Aberrant response in vitro of hormone-responsive prostate cancer cells to antiandrogens.

Antiandrogens are in use alone and in combination with other agents as hormonal therapy for prostate cancer. We conducted studies on the androgen-responsive human prostate cancer cell line LNCaP to determine the direct effects of three antiandrogens (hydroxyflutamide, RU23908, and cyproterone acetate) on hormone-responsive human prostate cancer cells in culture. Dihydrotestosterone (DHT) stimulated the growth of LNCaP cells in a dose-dependent fashion. These cells contained approximately 31,000 high-affinity (Kd = 9 x 10(-10) M) androgen binding sites per cell. In the absence of any androgenic stimulation, all three antiandrogens tested showed agonistic properties by increasing the cell number and uptake of [3H]-thymidine.

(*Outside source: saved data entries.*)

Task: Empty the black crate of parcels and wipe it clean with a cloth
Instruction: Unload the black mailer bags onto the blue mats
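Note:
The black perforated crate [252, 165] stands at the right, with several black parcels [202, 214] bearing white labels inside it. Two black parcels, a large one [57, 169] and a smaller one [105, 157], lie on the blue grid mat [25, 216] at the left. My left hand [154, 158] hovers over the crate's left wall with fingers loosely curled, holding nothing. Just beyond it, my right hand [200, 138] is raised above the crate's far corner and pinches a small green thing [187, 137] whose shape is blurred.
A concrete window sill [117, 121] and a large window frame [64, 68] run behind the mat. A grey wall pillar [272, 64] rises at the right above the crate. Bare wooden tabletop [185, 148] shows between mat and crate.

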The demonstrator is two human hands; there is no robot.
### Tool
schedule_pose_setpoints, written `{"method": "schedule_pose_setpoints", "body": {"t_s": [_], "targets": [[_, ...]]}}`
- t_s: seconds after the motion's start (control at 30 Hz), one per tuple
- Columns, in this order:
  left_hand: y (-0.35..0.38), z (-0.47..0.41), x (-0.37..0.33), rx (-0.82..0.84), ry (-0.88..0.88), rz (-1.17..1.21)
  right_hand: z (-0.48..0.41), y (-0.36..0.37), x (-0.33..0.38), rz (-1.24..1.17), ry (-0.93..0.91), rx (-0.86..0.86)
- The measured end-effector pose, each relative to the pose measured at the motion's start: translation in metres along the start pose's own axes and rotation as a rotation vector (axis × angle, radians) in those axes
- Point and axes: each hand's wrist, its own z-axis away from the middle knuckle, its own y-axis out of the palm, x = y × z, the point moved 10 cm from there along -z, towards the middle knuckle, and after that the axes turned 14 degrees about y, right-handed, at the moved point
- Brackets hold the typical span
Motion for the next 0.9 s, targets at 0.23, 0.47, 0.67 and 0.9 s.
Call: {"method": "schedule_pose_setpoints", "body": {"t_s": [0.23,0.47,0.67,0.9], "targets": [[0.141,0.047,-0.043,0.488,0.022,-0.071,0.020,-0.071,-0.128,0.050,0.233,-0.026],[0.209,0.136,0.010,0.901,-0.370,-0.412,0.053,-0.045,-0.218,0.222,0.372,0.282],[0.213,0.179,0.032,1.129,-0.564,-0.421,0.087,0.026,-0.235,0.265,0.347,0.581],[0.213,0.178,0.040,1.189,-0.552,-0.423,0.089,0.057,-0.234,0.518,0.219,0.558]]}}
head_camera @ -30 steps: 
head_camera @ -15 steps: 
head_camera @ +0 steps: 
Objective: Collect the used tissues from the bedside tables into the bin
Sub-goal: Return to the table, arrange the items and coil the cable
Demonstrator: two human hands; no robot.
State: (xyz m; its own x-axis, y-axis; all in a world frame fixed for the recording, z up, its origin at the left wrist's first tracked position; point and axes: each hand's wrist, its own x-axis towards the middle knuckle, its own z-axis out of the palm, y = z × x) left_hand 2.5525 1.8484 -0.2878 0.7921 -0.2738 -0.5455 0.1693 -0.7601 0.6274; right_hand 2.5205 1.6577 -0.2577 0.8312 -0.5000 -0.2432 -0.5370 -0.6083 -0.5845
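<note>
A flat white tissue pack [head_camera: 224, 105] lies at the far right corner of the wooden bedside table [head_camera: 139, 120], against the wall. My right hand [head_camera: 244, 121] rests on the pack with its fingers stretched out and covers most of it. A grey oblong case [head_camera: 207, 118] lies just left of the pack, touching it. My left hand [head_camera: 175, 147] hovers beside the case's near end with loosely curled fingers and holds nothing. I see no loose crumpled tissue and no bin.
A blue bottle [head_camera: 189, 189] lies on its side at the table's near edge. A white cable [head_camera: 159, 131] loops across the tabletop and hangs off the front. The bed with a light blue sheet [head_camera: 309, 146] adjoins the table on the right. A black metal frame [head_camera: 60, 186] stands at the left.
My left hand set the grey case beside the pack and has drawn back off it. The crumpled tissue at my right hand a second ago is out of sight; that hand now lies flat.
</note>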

Competitive uptake studies using [3H]-R1881, a nonmetabolized androgen, showed that the three antiandrogens inhibited specific R1881 uptake with IC50s of 0.9 x 10(-7) M for hydroxyflutamide, 2 x 10(-7) M for RU23908, and 1 x 10(-7) M for cyproterone acetate. It is not known whether these unexpected agonistic effects are due to an altered receptor, previously unmasked agonistic properties of the antiandrogens, or emergence of a hypersensitive clone of cells.